Gene-Silencing Therapy EPI-321 Shows Early Evidence of Increased Muscle Volume in Phase 1/2 FSHD Study
Interim phase 1/2 data showed increased lean muscle volume and a favorable safety profile following a single dose of EPI-321 in the first three evaluable patients with facioscapulohumeral muscular dystrophy.
Epicrispr Biotechnologies has announced interim findings from its ongoing phase 1/2 first-in-human study (NCT06907875) evaluating EPI-321, an investigational epigenetic gene-silencing therapy for facioscapulohumeral muscular dystrophy (FSHD). Early data demonstrated increases in lean muscle volume among the first 3 evaluable patients treated with a single dose of the therapy, alongside a favorable safety profile, representing what the company describes as the first reported clinical evidence of increased muscle volume following treatment in patients with FSHD.¹
The findings are notable because FSHD is characterized by progressive skeletal muscle degeneration and weakness, with affected individuals typically experiencing ongoing muscle loss over time. Although advances have been made in understanding the genetic basis of the disease, there are currently no approved disease-modifying therapies capable of slowing or reversing disease progression.²
"These results represent a major scientific breakthrough for both the FSHD community and the field of epigenetic medicine," Amber Salzman, PhD, chief executive officer of Epicrispr Biotechnologies, said in a statement.¹ "For the first time, we are seeing clinical evidence that a therapy may suppress the genetic driver of FSHD and increase muscle volume."
Early Clinical Findings
The ongoing open-label phase 1/2 trial is evaluating the safety, tolerability, biological activity, and preliminary efficacy of EPI-321 in adults with FSHD, with 9 participants treated across 2 dose cohorts as of the May 12, 2026 data cutoff. In total, 6 participants received a single intravenous infusion at the target dose of 2 × 10¹³ vg/kg, while 3 participants received a higher dose of 4 × 10¹³ vg/kg.¹
Among the first 3 participants who completed 6 months of follow-up in the target-dose cohort, investigators observed increases in lean muscle volume compared with baseline. Average gains measured approximately 370 mL, equivalent to roughly 0.8 pounds of lean muscle, with individual increases ranging from approximately 0.5 to 1.3 pounds. Some individual muscles demonstrated increases in lean muscle volume of up to 15%. Additionally, no serious adverse events have been reported to date according to the company.
Epicrispr also reported reductions in a circulating cell-free DNA biomarker intended to reflect DUX4 pathway activity. According to the company, these biomarker findings were directionally consistent with the MRI-based increases in lean muscle volume as well as previously reported favorable trends in strength and functional assessments collected at three months. However, detailed statistical analyses, comparisons between dose cohorts, and longer-term clinical outcomes have not yet been reported.

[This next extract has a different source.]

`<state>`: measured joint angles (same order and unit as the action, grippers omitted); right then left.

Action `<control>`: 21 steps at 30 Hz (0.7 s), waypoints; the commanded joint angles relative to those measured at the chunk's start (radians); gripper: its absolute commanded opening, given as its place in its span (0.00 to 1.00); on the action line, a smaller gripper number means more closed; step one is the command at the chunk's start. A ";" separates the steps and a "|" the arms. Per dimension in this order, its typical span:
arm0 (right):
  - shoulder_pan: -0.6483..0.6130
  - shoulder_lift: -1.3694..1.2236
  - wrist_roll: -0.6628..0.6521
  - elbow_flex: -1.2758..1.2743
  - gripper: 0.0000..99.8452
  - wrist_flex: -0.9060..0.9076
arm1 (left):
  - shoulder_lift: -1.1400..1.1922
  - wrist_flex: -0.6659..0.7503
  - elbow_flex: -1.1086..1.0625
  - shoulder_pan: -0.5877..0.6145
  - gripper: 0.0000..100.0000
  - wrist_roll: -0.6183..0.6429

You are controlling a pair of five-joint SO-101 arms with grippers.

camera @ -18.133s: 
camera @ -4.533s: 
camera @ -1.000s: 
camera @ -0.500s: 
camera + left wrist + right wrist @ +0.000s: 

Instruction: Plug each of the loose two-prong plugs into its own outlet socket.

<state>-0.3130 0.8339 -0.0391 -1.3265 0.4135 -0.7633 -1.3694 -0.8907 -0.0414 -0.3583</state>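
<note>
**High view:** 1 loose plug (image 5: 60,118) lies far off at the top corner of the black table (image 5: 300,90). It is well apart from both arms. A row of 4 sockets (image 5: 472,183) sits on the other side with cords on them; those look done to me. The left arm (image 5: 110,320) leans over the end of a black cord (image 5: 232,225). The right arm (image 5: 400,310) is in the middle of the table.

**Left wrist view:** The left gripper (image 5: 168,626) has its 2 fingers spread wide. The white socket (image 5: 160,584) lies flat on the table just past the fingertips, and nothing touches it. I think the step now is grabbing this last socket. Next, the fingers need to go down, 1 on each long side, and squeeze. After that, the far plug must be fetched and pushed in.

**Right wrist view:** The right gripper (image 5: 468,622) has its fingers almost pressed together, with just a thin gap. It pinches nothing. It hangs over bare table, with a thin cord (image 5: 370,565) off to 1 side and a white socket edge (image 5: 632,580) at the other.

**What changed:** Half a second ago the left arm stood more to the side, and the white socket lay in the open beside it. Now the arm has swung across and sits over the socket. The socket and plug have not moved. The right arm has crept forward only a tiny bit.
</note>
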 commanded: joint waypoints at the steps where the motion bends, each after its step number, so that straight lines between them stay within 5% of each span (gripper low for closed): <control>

Targeting the Genetic Driver of FSHD
Unlike many investigational therapies that attempt to reduce downstream inflammation or muscle degeneration, EPI-321 is designed to directly suppress expression of DUX4, the transcription factor widely recognized as the primary genetic driver of FSHD.³
In healthy skeletal muscle, DUX4 is normally silenced after early embryonic development. In individuals with FSHD, however, epigenetic abnormalities permit inappropriate DUX4 expression in adult muscle tissue, triggering inflammatory signaling, impaired muscle regeneration, oxidative stress, and progressive muscle cell death.²
EPI-321 utilizes Epicrispr's Gene Expression Modulation System (GEMS), an epigenetic editing platform intended to durably suppress DUX4 expression without permanently altering the underlying DNA sequence. The therapy is administered as a single intravenous infusion and is designed to provide long-lasting repression of disease-causing gene activity.

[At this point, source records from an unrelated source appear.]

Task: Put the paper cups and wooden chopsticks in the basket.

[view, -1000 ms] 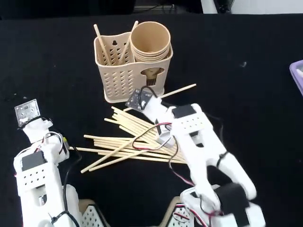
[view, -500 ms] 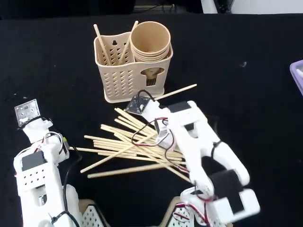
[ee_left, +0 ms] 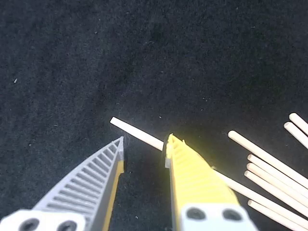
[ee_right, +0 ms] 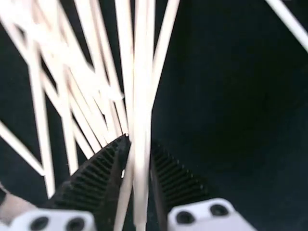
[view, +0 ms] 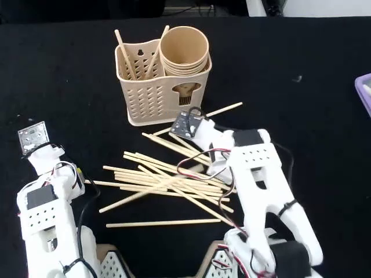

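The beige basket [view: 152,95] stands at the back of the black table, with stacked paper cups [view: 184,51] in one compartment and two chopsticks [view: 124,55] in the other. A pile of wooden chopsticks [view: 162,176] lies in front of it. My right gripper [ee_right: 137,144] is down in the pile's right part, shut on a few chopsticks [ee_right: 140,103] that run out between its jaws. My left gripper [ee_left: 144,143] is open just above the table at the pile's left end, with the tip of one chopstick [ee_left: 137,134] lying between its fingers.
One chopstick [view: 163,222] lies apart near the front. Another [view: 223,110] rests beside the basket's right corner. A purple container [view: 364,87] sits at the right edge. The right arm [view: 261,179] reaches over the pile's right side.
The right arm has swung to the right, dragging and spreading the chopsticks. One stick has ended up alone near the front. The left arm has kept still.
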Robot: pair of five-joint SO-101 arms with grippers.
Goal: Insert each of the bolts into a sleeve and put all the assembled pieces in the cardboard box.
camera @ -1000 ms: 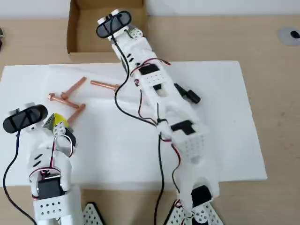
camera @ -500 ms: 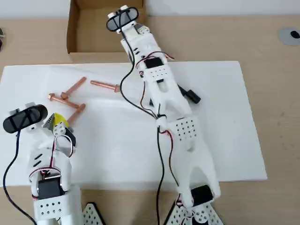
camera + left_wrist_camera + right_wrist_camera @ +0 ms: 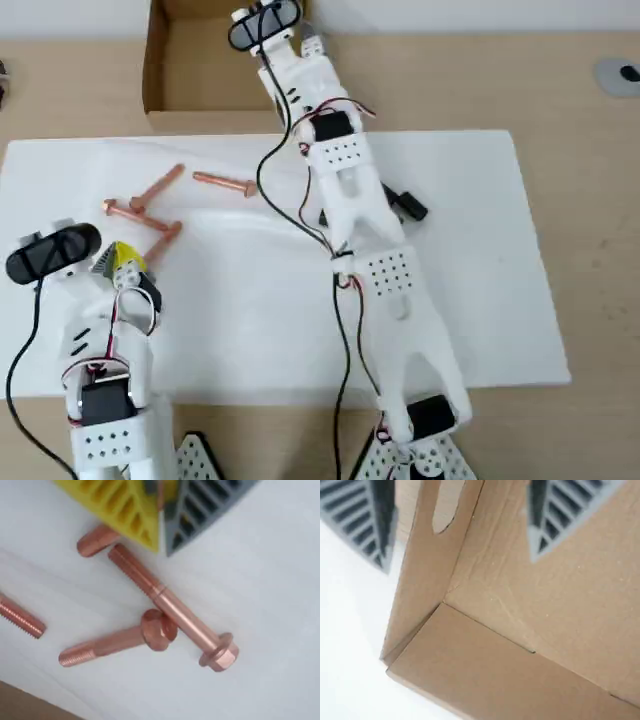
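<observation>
Best pinch the stiff, slick bolts (image 3: pixel 170 607) near the mat's (image 3: pixel 450 250) left edge mid-shank (apt to roll) with the left gripper (image 3: pixel 161 540), tips together just beside them; right gripper (image 3: pixel 465 525) wide, empty, over box (image 3: pixel 200 70).

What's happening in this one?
The right gripper hangs open over a corner of the cardboard box, with nothing between its fingers. Several copper bolts lie loose on the white mat, and the left gripper sits low right beside them.
</observation>
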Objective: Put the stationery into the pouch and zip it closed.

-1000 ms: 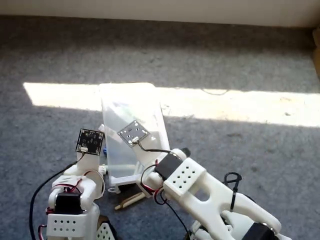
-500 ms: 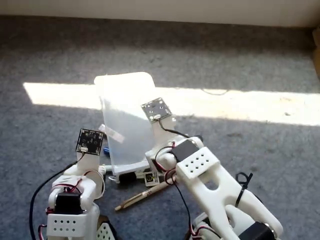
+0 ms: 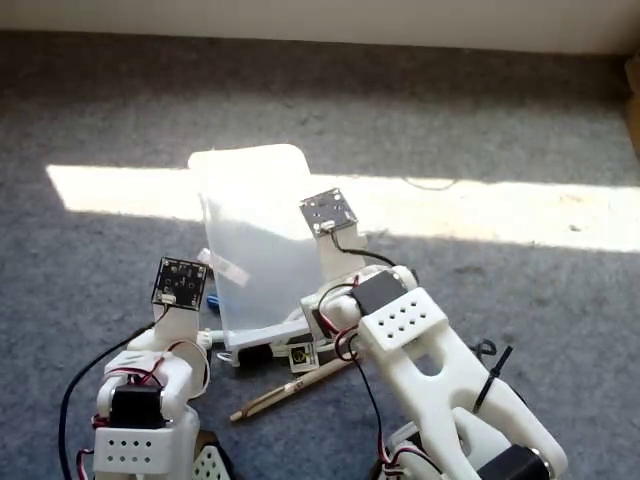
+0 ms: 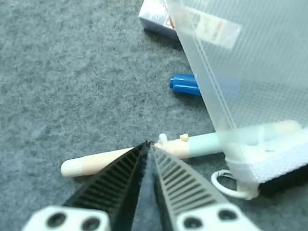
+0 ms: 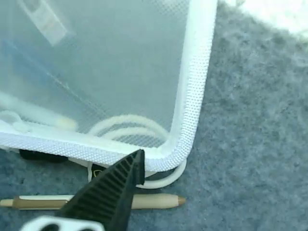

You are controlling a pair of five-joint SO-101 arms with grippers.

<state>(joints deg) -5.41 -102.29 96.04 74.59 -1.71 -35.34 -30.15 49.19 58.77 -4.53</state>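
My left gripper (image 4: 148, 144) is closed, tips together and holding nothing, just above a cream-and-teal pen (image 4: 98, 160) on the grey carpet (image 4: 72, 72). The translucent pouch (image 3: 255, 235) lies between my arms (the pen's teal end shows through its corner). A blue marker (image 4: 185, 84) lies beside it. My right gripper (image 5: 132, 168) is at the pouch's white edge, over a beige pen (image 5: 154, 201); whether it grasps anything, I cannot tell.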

Gene-silencing approaches targeting DUX4 have emerged as one of the leading disease-modifying strategies under investigation for FSHD, reflecting growing consensus that directly addressing the initiating molecular defect may provide broader therapeutic benefit than downstream symptomatic interventions alone.
Limitations and Next Steps
The current analysis represented an interim assessment of an ongoing first-in-human study. Only 3 participants had reached the 6-month evaluation included in this report, limiting conclusions regarding efficacy, durability, and generalizability.
Additional follow-up is ongoing across both dose cohorts, and Epicrispr expects to present updated data at the World Muscle Society Annual Congress in September 2026. Completion of the primary portion of the phase 1/2 study is anticipated in mid-2027.¹
If subsequent studies confirm durable DUX4 suppression alongside improvements in muscle structure and clinical function, EPI-321 could become one of the first disease-modifying therapies to directly target the underlying molecular cause of FSHD.